Oh well. No point sitting there stewing. Ella rubbed her face with both hands and got up to see about dinner. There was more of her mother’s vegetable lasagne in the freezer but she couldn’t deny a sudden craving for pizza. Oh, a mushroom special from the gourmet place up on Vicky Road at Gladesville! Her mouth watered and she knew it was all over; once you hit that point, you weren’t firing up the stove and making something yourself.

In the kitchen she reached for the flyer on the fridge but it was gone. The apple magnet was there, as were the rates notice and the phone bill and the photo of Lachlan Phillips on his first birthday, all under their respective fruit-shaped magnets, but no pizza-shop flyer. It wasn’t on the floor either, nor had it somehow fallen and slipped under the fridge. She got up and brushed off her knees and tried to think.

Had she stepped off the scales one morning recently and decided enough mushroom pizzas were enough, out of sight was out of mind, and so it was time that flyer went into the rarely opened cupboard of recipe books? She shuffled through the books and torn-out magazine pages that Netta sent her, but the flyer wasn’t there.

Had she thrown it out?

No, she wouldn’t have done that, not even on the worst-scale day. Mushroom pizzas were an important part of life, it was a recognised fact. Or if it wasn’t, she thought, it should be.

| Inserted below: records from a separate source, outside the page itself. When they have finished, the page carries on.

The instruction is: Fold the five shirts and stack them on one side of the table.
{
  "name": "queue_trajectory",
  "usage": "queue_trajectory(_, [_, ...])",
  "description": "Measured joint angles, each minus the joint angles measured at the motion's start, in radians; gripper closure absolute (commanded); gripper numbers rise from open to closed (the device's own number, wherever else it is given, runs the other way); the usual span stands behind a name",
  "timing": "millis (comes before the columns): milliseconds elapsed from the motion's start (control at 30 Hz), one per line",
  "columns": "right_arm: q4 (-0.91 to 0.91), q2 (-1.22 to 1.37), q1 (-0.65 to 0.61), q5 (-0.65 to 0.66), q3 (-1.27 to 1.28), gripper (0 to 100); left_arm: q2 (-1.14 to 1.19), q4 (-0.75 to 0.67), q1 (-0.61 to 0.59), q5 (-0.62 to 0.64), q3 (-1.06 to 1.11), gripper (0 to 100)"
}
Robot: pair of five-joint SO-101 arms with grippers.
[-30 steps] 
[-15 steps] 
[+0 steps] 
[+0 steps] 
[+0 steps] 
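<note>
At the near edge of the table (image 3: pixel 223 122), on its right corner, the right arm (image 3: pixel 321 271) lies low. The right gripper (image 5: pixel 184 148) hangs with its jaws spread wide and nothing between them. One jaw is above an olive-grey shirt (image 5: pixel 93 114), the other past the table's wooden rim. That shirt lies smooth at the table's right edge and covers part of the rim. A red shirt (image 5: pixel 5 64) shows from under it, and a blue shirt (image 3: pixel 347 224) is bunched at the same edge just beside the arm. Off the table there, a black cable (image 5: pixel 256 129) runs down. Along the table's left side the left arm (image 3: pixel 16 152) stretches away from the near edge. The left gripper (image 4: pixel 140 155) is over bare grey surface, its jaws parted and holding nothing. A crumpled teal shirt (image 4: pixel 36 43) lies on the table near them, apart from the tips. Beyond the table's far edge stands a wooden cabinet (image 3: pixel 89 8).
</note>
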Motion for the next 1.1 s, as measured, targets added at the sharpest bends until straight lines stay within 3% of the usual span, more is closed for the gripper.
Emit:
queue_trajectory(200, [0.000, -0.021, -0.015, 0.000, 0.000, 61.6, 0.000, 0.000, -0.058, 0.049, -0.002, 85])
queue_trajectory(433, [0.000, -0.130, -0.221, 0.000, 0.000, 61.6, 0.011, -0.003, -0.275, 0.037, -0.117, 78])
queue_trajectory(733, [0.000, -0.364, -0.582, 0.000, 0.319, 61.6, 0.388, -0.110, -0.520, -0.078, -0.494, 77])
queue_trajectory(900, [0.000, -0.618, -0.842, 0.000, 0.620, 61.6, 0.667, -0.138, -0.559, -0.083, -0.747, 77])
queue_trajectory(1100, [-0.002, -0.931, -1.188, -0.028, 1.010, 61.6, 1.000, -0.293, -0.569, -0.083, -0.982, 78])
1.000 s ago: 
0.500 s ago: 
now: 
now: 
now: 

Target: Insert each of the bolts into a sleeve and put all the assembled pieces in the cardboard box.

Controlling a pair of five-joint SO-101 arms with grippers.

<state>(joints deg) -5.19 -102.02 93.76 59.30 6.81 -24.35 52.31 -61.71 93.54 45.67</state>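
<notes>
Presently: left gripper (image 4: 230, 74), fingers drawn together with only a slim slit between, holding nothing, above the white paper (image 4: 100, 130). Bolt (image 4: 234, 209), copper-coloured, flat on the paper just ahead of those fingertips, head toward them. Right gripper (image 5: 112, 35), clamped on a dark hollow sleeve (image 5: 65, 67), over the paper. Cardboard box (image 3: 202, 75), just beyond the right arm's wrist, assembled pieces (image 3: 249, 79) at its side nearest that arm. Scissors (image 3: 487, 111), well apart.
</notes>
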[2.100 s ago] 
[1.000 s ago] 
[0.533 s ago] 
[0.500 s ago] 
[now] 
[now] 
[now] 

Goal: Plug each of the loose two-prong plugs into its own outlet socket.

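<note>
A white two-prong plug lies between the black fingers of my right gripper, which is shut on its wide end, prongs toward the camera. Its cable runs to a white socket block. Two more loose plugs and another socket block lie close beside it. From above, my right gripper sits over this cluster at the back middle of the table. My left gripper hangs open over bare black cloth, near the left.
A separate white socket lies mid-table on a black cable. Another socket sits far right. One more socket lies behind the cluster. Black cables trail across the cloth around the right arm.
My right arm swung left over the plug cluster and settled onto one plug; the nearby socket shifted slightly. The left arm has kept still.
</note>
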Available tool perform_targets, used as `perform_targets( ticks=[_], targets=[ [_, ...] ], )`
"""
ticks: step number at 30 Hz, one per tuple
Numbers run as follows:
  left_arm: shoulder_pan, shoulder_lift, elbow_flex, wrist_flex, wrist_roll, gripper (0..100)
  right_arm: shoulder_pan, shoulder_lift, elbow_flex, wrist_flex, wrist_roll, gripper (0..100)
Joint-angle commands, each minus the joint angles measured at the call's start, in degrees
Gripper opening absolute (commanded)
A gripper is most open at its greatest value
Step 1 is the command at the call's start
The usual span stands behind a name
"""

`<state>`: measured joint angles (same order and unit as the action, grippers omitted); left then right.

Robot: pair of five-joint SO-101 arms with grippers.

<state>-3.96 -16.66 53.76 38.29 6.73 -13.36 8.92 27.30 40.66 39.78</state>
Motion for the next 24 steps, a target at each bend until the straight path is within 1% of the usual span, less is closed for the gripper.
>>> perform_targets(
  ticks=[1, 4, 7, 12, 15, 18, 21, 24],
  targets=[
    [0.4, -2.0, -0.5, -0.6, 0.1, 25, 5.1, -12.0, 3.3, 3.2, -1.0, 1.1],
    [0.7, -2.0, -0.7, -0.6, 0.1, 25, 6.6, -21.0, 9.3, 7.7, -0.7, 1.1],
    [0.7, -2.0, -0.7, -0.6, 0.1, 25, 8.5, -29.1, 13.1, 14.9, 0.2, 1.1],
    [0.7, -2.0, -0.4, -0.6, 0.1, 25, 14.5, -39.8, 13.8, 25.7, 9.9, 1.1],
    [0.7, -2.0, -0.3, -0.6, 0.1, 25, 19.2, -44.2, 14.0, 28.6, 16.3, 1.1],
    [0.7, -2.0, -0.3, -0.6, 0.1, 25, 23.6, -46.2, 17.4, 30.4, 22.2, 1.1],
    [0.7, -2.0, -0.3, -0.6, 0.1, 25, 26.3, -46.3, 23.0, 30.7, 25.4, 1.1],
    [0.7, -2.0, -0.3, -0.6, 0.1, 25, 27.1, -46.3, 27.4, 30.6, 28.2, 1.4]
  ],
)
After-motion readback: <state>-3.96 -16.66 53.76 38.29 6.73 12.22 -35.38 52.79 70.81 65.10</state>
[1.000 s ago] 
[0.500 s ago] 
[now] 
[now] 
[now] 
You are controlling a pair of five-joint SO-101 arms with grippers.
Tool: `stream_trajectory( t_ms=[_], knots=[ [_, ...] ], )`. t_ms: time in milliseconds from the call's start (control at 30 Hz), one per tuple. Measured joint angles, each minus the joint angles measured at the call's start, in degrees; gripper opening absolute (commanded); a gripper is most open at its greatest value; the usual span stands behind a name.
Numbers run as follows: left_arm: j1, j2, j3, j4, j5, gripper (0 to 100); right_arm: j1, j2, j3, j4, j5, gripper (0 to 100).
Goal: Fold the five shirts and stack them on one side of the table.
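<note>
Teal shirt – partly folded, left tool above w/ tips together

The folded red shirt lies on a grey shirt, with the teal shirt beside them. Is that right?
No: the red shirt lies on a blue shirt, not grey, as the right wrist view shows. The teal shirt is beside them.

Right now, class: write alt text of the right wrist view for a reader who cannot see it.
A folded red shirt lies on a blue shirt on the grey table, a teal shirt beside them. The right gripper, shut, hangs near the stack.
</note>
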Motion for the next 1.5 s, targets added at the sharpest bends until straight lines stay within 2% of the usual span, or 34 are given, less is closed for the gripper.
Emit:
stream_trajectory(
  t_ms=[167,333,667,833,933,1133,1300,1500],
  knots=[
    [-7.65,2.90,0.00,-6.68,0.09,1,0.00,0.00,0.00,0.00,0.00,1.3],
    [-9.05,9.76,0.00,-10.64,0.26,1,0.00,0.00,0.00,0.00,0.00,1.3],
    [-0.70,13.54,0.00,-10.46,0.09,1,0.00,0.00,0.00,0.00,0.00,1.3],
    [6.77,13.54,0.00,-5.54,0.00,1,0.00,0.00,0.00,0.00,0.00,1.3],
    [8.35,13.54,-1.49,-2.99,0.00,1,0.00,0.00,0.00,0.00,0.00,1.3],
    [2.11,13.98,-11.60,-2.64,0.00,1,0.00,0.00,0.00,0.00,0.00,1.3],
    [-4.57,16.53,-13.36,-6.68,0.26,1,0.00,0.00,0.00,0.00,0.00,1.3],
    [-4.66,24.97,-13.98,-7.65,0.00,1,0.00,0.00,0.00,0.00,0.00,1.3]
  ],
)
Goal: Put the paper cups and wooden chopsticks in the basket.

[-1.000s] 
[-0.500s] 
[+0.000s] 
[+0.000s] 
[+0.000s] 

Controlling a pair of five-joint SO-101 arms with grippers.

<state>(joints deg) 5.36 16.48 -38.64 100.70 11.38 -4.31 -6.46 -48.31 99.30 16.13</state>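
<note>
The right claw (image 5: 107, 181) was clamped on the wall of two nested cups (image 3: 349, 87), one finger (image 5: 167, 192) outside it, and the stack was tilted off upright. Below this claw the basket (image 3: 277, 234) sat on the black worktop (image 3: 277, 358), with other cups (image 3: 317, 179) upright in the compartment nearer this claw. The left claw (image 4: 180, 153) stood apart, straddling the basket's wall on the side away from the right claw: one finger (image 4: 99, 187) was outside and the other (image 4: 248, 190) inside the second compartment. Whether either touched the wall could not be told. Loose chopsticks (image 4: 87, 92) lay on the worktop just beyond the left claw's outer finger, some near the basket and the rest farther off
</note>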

No use fussing. She looked up the shop in the phone book and rang in her order. Twenty minutes, they said.

In the bathroom she stepped into the shower. The water was hot and lovely. She reached for the shampoo but found an empty space. She blinked through the water at the rack on the wall. Razor dangling from the bottom, facial scrub, conditioner, fancy bath gel stuff she never used and should get around to throwing out, but no shampoo. She looked on the floor, at the top of the vanity, at the windowsill. She was sure she hadn’t finished the bottle and tossed it. She was certain it was new just last week.

She felt ridiculous standing there in the water with her hands on her hips. So maybe she was confused, she thought. Life had been hectic, you can’t remember every little thing you did. Get the spare and get on with it. Pizza will be here soon!